* _Work task_: Output must consist only of the lines of the material below from the one with "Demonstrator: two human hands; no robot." through the one with "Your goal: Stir", each reproduced exactly; no pictures belong in it.

----------------------------------------

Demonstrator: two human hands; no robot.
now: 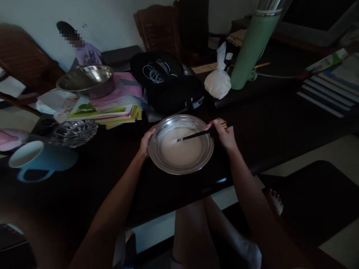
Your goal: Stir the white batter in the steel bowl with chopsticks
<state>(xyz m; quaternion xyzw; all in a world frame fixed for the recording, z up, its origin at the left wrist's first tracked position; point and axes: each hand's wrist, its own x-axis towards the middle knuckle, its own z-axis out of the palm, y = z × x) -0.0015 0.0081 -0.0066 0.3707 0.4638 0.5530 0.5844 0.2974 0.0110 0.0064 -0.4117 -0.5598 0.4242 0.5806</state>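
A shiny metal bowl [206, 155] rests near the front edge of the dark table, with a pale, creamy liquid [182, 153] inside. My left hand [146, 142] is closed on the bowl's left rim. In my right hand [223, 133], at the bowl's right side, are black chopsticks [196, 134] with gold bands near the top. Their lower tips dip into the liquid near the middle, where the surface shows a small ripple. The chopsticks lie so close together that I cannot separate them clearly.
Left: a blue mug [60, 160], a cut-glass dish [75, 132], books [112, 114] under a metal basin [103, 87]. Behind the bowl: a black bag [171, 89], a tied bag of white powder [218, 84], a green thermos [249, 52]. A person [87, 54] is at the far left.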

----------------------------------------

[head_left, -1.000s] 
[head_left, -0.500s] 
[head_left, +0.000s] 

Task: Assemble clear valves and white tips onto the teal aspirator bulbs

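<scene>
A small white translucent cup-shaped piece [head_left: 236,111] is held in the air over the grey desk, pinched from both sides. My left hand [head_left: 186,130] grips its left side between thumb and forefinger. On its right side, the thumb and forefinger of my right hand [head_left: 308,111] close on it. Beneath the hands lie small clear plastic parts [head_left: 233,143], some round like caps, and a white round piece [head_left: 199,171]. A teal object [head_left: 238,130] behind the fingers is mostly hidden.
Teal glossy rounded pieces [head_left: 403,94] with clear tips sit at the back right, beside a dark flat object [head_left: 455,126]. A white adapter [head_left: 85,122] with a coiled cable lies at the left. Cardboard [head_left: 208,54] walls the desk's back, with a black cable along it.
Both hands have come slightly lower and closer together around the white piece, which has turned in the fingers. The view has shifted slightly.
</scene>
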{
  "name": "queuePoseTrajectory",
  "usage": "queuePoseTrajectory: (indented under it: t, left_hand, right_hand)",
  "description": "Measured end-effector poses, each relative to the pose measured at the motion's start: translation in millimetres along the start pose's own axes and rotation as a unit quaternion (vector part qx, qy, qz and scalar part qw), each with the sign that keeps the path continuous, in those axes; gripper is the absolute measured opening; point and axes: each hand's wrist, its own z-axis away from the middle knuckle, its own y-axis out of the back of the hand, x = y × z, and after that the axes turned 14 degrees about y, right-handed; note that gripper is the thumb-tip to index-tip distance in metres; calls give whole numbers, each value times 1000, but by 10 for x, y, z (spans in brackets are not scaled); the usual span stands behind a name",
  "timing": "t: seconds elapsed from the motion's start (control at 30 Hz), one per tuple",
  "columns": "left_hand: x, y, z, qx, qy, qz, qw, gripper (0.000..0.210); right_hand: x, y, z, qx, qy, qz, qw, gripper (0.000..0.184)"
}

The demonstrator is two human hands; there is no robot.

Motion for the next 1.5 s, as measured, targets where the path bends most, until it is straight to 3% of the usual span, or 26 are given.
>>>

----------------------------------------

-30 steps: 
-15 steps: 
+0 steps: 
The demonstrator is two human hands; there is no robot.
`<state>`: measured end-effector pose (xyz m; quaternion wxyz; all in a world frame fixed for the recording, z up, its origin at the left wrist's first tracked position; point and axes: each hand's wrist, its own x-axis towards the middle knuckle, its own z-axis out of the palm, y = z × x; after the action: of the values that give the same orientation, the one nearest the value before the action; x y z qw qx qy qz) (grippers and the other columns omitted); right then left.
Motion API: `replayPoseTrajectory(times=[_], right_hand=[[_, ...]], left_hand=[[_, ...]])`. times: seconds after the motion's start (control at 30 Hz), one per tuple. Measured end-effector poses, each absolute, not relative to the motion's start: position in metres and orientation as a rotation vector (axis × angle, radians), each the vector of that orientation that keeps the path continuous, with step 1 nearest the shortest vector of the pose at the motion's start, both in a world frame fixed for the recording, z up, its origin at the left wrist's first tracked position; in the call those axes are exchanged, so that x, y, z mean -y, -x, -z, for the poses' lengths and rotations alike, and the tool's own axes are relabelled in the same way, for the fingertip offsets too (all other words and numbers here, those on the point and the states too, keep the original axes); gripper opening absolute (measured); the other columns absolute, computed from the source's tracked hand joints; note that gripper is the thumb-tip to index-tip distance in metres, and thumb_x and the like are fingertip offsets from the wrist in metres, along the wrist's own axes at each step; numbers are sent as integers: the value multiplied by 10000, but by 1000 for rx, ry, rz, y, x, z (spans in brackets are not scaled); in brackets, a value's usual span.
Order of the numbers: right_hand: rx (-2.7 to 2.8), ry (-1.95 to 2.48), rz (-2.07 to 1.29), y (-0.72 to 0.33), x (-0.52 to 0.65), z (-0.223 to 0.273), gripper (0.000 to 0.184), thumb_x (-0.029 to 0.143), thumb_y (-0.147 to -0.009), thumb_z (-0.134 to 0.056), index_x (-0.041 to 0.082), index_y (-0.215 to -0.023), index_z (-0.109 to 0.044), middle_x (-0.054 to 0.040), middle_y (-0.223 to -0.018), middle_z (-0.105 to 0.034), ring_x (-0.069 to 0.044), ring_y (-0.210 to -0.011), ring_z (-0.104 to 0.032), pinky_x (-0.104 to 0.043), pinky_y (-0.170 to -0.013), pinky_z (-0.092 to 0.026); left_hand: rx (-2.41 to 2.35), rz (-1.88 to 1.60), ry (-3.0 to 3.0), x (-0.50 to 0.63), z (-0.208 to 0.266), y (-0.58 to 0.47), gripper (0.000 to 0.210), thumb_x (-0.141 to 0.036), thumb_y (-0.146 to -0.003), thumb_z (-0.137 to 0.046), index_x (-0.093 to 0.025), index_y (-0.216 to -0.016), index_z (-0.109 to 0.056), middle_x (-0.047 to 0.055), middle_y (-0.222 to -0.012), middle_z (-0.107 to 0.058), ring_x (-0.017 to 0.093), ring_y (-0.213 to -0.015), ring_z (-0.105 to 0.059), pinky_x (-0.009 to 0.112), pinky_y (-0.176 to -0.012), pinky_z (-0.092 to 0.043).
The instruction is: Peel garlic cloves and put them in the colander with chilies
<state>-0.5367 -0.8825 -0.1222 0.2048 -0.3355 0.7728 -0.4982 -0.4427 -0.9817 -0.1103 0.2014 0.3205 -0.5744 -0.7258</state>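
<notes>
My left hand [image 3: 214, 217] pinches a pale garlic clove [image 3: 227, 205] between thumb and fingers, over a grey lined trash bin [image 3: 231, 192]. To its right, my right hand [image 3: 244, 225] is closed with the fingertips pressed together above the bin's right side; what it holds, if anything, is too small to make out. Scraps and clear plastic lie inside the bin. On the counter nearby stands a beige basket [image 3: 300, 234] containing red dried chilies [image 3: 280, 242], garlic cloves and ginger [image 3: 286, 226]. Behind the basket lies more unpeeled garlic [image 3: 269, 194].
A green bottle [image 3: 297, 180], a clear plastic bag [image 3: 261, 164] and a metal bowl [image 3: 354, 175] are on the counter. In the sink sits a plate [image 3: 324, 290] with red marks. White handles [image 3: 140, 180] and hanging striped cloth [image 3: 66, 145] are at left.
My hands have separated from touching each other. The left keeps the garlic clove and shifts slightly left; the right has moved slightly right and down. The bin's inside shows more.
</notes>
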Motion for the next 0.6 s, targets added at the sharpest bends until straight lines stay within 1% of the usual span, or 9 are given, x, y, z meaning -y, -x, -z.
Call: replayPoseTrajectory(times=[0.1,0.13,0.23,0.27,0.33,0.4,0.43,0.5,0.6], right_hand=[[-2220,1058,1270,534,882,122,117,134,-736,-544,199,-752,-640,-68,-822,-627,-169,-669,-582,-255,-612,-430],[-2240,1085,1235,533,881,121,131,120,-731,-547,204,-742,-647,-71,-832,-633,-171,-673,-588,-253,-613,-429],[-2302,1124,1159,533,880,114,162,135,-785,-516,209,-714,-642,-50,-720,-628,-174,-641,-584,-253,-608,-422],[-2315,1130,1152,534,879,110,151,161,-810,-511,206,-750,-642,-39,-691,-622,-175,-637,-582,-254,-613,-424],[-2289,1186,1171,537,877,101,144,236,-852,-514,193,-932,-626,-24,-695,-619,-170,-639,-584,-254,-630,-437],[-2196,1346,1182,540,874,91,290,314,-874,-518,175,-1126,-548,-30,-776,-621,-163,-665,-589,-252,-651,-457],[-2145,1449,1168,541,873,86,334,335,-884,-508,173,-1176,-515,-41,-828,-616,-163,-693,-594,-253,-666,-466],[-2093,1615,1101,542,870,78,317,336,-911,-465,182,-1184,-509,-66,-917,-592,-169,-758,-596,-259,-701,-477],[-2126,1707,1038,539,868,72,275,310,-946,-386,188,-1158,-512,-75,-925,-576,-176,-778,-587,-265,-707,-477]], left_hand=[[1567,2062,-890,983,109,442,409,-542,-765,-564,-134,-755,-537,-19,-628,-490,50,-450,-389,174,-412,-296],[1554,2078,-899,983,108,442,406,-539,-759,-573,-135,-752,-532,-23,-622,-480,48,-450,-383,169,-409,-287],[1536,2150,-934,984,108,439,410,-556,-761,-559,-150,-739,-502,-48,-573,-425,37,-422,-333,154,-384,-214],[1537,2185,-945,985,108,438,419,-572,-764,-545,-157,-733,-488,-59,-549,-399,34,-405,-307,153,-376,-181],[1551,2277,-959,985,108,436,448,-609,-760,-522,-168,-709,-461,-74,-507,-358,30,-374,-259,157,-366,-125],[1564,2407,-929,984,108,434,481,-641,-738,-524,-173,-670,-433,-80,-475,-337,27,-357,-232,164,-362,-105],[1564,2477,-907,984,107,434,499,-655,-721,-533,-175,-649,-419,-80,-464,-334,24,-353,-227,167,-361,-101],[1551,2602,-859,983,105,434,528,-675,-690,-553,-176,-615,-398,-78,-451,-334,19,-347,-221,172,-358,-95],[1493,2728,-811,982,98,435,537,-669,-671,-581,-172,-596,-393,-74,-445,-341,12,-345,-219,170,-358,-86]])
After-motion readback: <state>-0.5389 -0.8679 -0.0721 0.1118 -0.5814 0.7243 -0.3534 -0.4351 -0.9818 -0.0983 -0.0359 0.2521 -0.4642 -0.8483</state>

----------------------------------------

* _Exercise answer_:
Demonstrator: two human hands; no robot.
now: 
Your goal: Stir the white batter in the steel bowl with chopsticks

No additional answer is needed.